David Toso no longer needs his own car

David Toso, 60, film producer from Ealing, West London

Although David doesn’t have an EV charger, he provides a 13 amp socket in his garage for those who have their own EV charger to use.

“I came to JustPark in 2014 because it allowed me to earn a little more money with my driveway. My car would be in the garage and I would sneak it out between bookings if I needed it.

“When the government tightened air quality standards and my use of public transport and the Boris bike increased, I found it uneconomical to keep the car.
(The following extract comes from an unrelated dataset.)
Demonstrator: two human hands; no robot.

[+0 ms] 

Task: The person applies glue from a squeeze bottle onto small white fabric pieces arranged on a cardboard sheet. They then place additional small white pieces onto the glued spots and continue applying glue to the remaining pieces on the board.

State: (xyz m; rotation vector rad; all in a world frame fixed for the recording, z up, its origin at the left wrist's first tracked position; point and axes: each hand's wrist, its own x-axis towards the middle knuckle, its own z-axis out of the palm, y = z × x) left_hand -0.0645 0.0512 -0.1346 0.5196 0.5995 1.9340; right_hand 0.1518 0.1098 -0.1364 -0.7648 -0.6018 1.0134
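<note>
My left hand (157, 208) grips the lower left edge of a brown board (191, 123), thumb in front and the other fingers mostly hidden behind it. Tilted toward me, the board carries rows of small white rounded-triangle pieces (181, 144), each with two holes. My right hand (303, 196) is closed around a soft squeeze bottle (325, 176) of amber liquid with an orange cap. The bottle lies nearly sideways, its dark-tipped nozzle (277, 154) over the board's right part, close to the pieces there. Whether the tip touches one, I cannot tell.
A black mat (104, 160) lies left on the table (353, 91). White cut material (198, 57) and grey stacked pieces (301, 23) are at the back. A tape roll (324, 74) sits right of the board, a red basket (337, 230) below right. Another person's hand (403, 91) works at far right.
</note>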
“Now I use car sharing whenever I have to go to a place that is not served by public transport and use my bike for short trips.

“Charging the electric car while I am driving currently only accounts for 5 percent of the traffic. Most cars are non-electric, but I expect that to change, especially when the ultra-low emissions zone extends to my area later this year. Every owner of an electric car has a charger that they plug into the 13-amp plug of the garage.